Brief: Quote the data below in full, minus the images.

Data:

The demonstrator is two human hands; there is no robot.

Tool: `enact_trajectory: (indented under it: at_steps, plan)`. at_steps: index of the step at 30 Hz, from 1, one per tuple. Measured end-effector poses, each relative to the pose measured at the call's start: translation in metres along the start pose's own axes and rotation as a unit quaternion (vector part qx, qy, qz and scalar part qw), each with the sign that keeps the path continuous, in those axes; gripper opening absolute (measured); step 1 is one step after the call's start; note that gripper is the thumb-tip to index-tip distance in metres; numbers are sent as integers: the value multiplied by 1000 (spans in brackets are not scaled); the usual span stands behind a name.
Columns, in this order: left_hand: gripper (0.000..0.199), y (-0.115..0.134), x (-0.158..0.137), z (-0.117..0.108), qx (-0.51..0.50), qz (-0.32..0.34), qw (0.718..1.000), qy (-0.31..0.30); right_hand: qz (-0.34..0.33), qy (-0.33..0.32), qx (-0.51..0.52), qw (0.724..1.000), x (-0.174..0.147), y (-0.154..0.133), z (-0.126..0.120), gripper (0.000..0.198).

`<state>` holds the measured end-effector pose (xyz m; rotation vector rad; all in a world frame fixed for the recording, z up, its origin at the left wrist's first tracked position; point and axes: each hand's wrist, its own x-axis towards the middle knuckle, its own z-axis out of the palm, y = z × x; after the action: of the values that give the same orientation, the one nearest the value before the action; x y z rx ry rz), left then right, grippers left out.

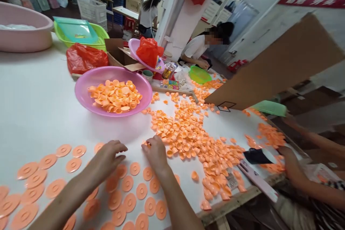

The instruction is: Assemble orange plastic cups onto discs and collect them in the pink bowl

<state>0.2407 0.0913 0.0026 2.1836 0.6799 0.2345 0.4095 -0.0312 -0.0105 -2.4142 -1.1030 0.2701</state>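
Note:
My left hand hovers over the white table with thumb and fingers apart and nothing visible between them. Below it and to the left lie many flat orange discs with a raised ring in the middle. My right hand is curled at the left edge of a heap of small orange plastic cups. A bit of orange cup shows at its fingertips, partly hidden by the fingers. Behind my hands stands a pink bowl with a pile of the same orange cups in it.
Behind the bowl are a red plastic bag, a green basket and an open cardboard box. A cardboard sheet stands upright at right. A co-worker's arms reach in near a pink-white strip. Another person works at the far end.

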Motion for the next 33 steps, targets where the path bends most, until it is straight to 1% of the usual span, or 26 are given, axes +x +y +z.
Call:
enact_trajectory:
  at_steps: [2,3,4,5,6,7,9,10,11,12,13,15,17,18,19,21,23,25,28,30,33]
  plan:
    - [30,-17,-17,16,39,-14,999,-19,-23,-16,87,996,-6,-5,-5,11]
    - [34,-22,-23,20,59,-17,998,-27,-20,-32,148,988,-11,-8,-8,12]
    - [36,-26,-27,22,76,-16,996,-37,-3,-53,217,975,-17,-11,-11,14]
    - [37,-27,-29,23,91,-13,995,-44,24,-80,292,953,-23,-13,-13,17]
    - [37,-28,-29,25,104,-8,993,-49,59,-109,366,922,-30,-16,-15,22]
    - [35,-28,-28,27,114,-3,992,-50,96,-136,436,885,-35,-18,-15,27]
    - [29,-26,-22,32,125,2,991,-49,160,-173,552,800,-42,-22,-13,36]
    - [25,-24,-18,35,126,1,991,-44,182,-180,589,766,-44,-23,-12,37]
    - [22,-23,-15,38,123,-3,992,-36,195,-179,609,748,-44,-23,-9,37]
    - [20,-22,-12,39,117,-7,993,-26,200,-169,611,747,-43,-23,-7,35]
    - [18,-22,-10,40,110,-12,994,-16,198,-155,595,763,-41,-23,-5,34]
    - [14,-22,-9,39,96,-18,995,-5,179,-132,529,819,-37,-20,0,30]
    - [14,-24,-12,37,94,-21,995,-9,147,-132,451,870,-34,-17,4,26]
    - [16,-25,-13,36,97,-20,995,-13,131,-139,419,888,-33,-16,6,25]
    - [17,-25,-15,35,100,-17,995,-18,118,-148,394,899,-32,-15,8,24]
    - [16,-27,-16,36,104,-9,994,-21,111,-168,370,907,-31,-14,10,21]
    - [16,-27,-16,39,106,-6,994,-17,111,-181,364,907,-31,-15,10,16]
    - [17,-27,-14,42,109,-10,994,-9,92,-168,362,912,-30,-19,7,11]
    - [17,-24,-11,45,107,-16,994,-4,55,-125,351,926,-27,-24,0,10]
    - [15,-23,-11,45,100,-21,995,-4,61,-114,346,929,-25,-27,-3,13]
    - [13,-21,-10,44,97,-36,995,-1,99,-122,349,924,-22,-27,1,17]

Completed exercise:
The demonstrator is two human hands; there is no robot.

Tool: `enact_trajectory: (indented under it: at_steps, plan)`. at_steps: index of the step at 30 Hz, from 1, one per tuple. Measured end-effector poses, each relative to the pose measured at the call's start: translation in metres along the start pose's own axes and rotation as a unit quaternion (vector part qx, qy, qz and scalar part qw), each with the sign that keeps the path continuous, in those axes; gripper opening absolute (measured); step 1 is one step after the call's start; note that gripper is the thumb-tip to index-tip distance in metres; numbers are sent as integers: the value multiplied by 1000 (spans in brackets are not scaled); the usual span stands behind a name.
Columns, in this order: left_hand: gripper (0.000..0.199), y (-0.115..0.134), x (-0.158..0.137), z (-0.117..0.108), qx (-0.51..0.50), qz (-0.32..0.34), qw (0.718..1.000), qy (-0.31..0.30); right_hand: qz (-0.34..0.33), qy (-0.33..0.32), qx (-0.51..0.52), qw (0.724..1.000), x (-0.174..0.147), y (-0.154..0.133), z (-0.126..0.120), gripper (0.000..0.198).

`<state>` holds the measured end-effector pose (xyz m; rotation vector rad; all in a world frame fixed for the recording, z up, its origin at the left wrist's first tracked position; point and axes: each hand's wrist, its own x-axis towards the middle knuckle, its own z-axis out of the palm, y = z × x; after the action: of the values that give the same orientation, the one nearest the value before the action; x y z rx ry rz), left then right, grippers left out.


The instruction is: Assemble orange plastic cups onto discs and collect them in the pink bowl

<state>0.2407 0.0913 0.0026 2.1836 0.6799 0.2345 0.4095 -0.0312 -0.0105 -2.4142 -1.1030 0.2701</state>
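Note:
My left hand hovers over the white table with thumb and fingers apart and nothing visible between them. Below it and to the left lie many flat orange discs with a raised ring in the middle. My right hand is curled at the left edge of a heap of small orange plastic cups. A bit of orange cup shows at its fingertips, partly hidden by the fingers. Behind my hands stands a pink bowl with a pile of the same orange cups in it.
Behind the bowl are a red plastic bag, a green basket and an open cardboard box. A cardboard sheet stands upright at right. A co-worker's arms reach in near a pink-white strip. Another person works at the far end.
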
Motion for the next 33 steps, targets where the path bends most, until it is straight to 1% of the usual span, or 26 are given, axes +x +y +z.
Call:
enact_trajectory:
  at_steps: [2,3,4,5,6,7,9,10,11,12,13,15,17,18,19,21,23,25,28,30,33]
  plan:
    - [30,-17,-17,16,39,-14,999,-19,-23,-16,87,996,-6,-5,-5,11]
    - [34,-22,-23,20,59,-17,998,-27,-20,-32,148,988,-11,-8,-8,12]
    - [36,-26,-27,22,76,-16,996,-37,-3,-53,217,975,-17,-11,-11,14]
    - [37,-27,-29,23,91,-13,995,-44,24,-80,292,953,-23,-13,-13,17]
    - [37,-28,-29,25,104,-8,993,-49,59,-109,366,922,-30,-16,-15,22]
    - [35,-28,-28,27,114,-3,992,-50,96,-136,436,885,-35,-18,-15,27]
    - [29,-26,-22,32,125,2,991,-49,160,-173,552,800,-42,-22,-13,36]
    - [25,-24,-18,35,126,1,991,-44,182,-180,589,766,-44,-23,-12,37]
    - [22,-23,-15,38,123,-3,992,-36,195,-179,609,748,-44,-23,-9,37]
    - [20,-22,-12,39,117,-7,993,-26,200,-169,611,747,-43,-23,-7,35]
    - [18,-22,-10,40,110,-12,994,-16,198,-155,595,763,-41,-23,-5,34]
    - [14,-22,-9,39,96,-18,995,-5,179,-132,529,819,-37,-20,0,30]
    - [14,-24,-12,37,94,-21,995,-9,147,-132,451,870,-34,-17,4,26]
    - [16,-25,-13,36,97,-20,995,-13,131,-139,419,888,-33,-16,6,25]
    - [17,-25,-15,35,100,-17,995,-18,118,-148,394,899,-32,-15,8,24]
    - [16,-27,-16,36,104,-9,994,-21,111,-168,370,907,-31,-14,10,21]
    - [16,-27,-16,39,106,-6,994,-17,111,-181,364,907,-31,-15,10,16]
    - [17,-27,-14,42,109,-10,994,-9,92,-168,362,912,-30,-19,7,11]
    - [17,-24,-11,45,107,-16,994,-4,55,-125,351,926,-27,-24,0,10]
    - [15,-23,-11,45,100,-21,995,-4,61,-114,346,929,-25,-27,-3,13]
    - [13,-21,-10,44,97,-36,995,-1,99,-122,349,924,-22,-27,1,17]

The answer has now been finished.